I would hope that these behaviors are already illegal under current laws.

>Furthermore, encouraging the homeless to beg and subsist off of random
passerby is an incredibly demeaning thing. It encourages the bad element of
panhandling, begging, and lies to encourage donations. It creates an
atmosphere where the most seriously poorly off end up being "out begged" by
the devious looking to snag a quick meal, or beer money.

I agree we shouldn't encourage this behavior.
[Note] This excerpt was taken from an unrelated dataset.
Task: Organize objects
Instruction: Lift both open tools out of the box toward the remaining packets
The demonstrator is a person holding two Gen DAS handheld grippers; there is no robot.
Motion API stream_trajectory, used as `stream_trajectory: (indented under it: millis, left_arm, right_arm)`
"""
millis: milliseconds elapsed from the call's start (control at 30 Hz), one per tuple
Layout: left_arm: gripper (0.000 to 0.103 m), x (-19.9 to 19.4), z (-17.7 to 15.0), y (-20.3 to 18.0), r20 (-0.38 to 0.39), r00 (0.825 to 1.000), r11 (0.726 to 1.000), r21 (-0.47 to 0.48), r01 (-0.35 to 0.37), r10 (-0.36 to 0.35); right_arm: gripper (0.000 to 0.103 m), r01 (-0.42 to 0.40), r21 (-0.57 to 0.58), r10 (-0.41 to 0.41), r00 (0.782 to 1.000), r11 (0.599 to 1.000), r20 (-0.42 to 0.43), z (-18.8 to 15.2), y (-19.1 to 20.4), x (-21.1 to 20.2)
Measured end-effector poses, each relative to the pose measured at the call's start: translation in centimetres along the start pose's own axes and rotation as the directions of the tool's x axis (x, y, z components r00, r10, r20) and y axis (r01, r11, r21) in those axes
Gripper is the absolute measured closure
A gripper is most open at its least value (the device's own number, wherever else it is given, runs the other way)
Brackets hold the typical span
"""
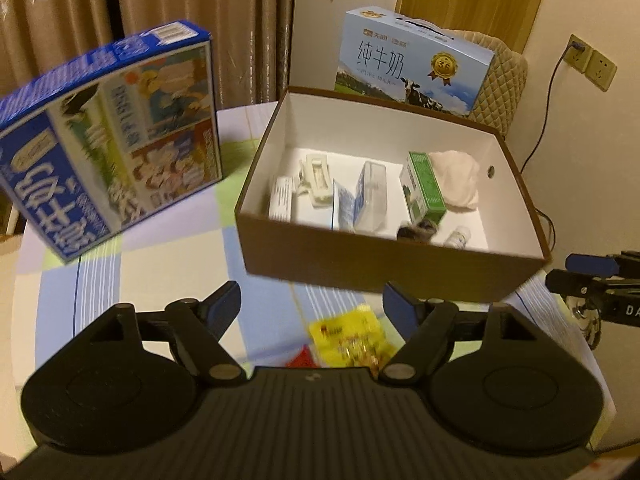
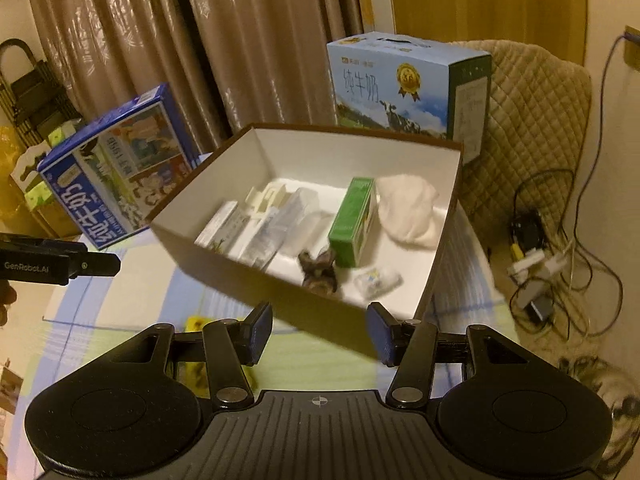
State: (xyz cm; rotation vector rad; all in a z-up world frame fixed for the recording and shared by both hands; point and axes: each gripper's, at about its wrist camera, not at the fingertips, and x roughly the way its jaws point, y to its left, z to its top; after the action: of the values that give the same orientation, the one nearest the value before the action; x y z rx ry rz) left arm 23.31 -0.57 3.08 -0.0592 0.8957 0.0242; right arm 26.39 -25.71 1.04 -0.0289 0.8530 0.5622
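Observation:
A brown cardboard box [image 1: 360, 264] [image 2: 280, 300] with a white inside stands on the table and holds a green carton [image 1: 424, 188] [image 2: 352, 220], a white cloth [image 1: 456, 180] [image 2: 408, 212], white packets, a small dark furry object [image 2: 318, 270] and a little bottle [image 1: 458, 237]. A yellow packet [image 1: 348, 336] [image 2: 196, 324] lies on the tablecloth in front of the box. My left gripper [image 1: 312, 304] hovers open just above that packet. My right gripper [image 2: 318, 332] is open near the box's front wall, empty.
A blue milk carton box [image 1: 108, 140] [image 2: 116, 168] stands tilted at the left. A light blue milk case [image 1: 412, 60] [image 2: 400, 84] sits behind the box by a quilted chair [image 2: 532, 120]. Cables [image 2: 552, 248] lie on the floor at the right. Curtains hang behind.

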Motion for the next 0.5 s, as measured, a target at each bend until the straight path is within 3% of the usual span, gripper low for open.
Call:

I disagree that we should make
the behavior illegal.

>Last, but not least, it completely ruins standardized initiatives to solve
the problem. The homeless are less likely to congregate in safe areas where
organizations dedicated to help them are located. They're less likely to
receive a steady, nutritious diet. They're less likely to be exposed to
further job programs and mental health help. They're more likely to sleep in
an alley somewhere instead of, at worst, gathering near a shelter, or at best,
getting a bed in a shelter where they are safest and most secure.

I'm inclined to suggest that if not "making feeding homeless people illegal
and strictly curtailing their movements" completely ruins the standardized
initiatives, the standardized initiatives need a lot of work.

My big problem with forcing homeless into these safe areas by making things
outside them illegal, is that you end up with "out of sight, out of mind".
These programs already don't receive enough attention and support.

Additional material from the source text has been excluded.